Julia is a shy girl that after a “Date-trap” finds herself drugged, beaten, brutally raped and left for dead. Instead of going to the police, Julia tries, with no success, to forget what happened to her and move on. However, after overhearing about a special kind of therapy for rape victims like herself that sounds very different from the average support group, Julia decides to give it a try. There she is given the chance to regain the power and the control that she lost on her life, but only if she follows the program as instructed. For if she yields to her anger and tries to seek revenge on her own against her rapists, there will be a very steep price to pay..
For some years I’ve seen several “Rape & Revenge” films, and it seems to me that lately the problem with them is not so much the way they deal with the controversial issue of rape itself, but the fact that the story falls into the same step-by-step formula, trying to push our buttons and go for the shock value; relying only on the blood and the violence the main character (or some times, a relative) can give to the audience on the quest for revenge. Most recent examples in mind could be the “I Spit On Your Grave” remake (and sequels) or “Boys Against Girls”, but every now and then we see movies that try to bring something different to the genre like “American Mary” or innovations on the way the story is presented like “Irreversible”.
Trying to be one of those later examples is “Julia”, which brings a new element to the “tried and true” formula of the revenge flicks, presenting the idea of a support group that goes beyond sitting in circle, talking about their past experiences, looking for someone to blame and closing their meetings with hugs. Under Dr. Sgundud’s guidance, Julia slowly becomes a hunter of those men that only try to get a quick shag with fakes smiles and fat wallets, using a sharp blade and her looks. By being taught at the beginning by Sadie, an enigmatic woman that is as lethal as is beautiful, Julia starts to leave her inhibitions aside, but with her anger still present, and getting stronger after one of Julia’s rapists find her again by chance at her work.
Seeing that clearly her new lessons and therapy might have worked a little too well for her, Julia, excited with the sensation that her new empowerment brings, starts to wonder if she should continue following the rules of the group that supported and helped her to heal in their own way, or to exact the revenge she craves and risk to loose it all.
In the roles of Julia we have Ashley C Williams (most known for “The Human Centipede”) and Tahyna Tozzi (X-Men Origins; Wolverine) as her tutor/lover Sadie, both actresses do a very good job and give us an interesting look of the evolution of their characters as the film progresses. Other film’s components that I liked were the music and the score which to me felt more than appropriate to the tone of the actions shown on the screen, and there were actually a couple of songs that stuck with me even after the ending credits rolled (More specifically “Steel Bones” by Vuvuvultures) and while the look of the film worked very well for me, my actual problem with the film resides on the pacing.
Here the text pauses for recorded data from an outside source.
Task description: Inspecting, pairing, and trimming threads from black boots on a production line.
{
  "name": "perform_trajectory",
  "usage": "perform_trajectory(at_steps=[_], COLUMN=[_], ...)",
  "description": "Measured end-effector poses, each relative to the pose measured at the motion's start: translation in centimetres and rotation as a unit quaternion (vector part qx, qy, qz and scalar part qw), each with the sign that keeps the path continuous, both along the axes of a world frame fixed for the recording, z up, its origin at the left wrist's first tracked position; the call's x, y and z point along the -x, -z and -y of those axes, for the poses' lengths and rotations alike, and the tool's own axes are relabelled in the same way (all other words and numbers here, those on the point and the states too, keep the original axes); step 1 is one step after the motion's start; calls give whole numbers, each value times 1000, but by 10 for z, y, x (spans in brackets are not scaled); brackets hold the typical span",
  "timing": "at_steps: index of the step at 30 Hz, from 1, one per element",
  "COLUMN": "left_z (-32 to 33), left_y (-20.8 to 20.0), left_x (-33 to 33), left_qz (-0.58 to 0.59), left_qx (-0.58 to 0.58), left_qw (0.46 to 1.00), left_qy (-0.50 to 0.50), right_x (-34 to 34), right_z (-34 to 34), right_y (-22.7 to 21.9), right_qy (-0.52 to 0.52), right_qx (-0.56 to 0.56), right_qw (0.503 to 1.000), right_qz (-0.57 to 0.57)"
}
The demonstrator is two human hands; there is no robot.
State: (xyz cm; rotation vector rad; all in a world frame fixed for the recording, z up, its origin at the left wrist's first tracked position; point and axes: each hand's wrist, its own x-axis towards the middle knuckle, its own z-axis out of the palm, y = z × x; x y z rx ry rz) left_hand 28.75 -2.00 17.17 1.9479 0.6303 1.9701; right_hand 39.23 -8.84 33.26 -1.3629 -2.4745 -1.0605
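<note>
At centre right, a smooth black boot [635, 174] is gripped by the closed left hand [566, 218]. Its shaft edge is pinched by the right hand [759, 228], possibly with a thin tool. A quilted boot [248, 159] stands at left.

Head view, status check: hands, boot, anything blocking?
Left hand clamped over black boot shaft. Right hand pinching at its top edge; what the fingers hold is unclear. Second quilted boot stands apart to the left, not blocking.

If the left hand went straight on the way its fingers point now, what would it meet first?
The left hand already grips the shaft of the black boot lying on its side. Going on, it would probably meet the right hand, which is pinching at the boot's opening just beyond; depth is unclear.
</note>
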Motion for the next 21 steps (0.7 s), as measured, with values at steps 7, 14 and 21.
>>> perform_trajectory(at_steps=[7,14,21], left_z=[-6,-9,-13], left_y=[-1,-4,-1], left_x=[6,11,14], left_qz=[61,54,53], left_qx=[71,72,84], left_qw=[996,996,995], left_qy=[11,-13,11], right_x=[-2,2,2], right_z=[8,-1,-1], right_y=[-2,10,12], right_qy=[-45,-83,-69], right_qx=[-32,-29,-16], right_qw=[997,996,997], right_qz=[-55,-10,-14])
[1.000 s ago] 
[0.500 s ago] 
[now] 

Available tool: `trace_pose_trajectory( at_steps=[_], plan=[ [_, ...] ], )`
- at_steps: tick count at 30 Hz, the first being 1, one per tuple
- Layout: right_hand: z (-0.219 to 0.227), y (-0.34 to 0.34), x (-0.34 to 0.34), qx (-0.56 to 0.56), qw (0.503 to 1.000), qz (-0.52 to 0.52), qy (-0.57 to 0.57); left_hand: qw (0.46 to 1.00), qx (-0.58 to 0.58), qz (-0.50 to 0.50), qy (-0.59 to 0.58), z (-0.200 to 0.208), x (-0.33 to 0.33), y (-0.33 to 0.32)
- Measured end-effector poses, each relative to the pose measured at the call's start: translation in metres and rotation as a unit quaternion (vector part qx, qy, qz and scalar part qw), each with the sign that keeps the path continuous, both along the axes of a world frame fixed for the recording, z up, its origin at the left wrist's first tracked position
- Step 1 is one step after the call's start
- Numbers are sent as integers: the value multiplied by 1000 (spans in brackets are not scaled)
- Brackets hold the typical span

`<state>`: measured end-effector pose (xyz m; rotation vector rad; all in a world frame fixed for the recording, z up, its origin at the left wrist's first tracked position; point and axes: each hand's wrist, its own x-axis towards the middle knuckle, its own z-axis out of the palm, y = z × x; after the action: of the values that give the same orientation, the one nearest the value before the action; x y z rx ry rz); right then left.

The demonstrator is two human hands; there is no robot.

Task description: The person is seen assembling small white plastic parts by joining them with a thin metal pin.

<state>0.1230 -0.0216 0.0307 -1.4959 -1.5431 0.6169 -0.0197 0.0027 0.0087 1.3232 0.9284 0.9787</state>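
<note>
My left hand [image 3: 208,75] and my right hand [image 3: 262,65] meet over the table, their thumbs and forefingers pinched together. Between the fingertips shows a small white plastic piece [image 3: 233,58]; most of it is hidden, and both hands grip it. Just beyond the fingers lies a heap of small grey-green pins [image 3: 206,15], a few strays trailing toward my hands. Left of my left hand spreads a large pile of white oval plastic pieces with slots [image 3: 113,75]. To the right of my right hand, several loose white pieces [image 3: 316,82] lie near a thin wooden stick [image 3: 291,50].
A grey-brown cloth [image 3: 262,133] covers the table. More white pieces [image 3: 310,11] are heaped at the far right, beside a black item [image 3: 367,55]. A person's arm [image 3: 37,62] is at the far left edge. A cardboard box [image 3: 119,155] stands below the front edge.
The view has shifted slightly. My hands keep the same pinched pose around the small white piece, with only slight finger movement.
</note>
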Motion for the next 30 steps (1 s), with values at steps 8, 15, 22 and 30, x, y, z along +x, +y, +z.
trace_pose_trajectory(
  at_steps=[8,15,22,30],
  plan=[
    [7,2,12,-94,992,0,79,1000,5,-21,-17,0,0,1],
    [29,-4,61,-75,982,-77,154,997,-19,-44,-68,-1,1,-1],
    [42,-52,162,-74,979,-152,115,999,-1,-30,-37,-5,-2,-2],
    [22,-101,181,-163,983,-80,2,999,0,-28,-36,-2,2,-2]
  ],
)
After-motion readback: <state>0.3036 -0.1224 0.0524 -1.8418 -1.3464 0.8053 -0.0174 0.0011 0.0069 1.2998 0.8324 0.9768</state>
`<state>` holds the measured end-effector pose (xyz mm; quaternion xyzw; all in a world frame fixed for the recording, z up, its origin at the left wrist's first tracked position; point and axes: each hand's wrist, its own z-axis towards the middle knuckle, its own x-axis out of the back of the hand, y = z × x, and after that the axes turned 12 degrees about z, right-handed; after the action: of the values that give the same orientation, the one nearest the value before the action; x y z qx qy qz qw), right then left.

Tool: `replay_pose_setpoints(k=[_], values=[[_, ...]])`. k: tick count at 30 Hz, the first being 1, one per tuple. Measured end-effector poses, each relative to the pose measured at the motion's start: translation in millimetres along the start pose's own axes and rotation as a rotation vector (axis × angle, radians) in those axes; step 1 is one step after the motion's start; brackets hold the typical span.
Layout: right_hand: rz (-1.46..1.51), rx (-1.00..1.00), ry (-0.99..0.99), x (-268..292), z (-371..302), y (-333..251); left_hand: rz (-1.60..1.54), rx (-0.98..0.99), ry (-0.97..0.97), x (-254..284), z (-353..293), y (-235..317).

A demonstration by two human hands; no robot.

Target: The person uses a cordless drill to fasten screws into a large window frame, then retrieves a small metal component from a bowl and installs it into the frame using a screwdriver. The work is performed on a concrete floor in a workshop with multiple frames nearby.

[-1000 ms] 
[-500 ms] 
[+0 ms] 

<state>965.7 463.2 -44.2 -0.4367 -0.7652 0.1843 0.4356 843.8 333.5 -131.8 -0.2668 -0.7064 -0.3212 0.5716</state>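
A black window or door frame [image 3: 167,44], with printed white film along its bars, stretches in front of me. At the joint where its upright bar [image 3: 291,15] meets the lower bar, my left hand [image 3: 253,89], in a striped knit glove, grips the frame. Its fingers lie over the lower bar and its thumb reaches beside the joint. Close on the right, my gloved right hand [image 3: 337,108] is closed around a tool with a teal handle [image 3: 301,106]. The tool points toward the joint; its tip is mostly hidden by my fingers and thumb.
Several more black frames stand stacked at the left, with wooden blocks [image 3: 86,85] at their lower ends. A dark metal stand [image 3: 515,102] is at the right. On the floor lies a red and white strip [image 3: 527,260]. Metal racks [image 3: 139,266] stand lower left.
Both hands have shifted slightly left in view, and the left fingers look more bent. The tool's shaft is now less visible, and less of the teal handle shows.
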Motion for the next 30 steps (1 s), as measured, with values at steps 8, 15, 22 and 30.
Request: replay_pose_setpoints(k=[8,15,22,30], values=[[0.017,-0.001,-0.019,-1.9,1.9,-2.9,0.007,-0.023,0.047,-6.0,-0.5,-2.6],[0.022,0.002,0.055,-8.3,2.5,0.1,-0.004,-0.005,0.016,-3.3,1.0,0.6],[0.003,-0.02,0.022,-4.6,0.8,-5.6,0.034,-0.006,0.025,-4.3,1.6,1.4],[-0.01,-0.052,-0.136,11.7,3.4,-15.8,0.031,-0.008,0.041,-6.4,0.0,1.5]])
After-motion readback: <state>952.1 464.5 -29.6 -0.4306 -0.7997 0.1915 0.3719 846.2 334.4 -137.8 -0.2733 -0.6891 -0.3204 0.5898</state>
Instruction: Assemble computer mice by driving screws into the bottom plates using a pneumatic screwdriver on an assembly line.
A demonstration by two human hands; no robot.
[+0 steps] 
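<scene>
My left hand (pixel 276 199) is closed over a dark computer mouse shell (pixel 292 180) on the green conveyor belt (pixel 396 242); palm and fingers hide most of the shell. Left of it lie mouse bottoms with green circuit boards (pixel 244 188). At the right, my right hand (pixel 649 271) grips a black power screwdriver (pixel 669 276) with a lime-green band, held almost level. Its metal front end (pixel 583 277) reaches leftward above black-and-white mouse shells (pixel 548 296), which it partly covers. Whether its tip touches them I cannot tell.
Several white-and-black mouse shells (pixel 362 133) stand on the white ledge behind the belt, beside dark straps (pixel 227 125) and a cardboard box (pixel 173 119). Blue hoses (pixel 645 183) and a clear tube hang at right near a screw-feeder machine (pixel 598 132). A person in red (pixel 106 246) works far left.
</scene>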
This film is Matthew A Brown’s debut ( He also wrote the script) and it brings us a story that even when it has some blood and nudity, it’s not looking to push our buttons the easy way with pure shock, overlong rape scenes or even gratuitous violence, nor tries to cause repulsion on the audience, it actually shows a woman being attacked and getting even, but not without consequences. It also brings a possible answer to a frequent situation that we see on revenge films, more specific, when we meet an average small woman get attacked and come back a short time later all buffed up (Rambo trap-savvy even) to get back at her rapists, with little to no effort…But, where did she learn all that? Nobody knows.
The film actually got me very interested with the inclusion of Dr Sgundud’s mysterious group, sadly, the film doesn’t go deeper on that element, or how the group chooses it’s victims (Nor explains how is possible that nobody hears a man’s screams when he is being mutilated on a possible crowed apartment building), leaving us only with Julia’s Journey in overcoming her state as a victim and becoming the predator we see near the end of the film, struggling between her two choices. Unfortunately the film dragged a little bit too much before the third act, and goes back to the average revenge flick route when it had a good chance to break some new ground and become a more memorable movie… ¿Sequel, perhaps?
In defense of the film, it did tried to pick up the pace, it brings a new interesting element to the genre and even manage to put a couple of twists, making it worth a watch or two, and it earned my respect by not going for the easy shock like the remake (and sequel) of “I Spit On Your Grave” did.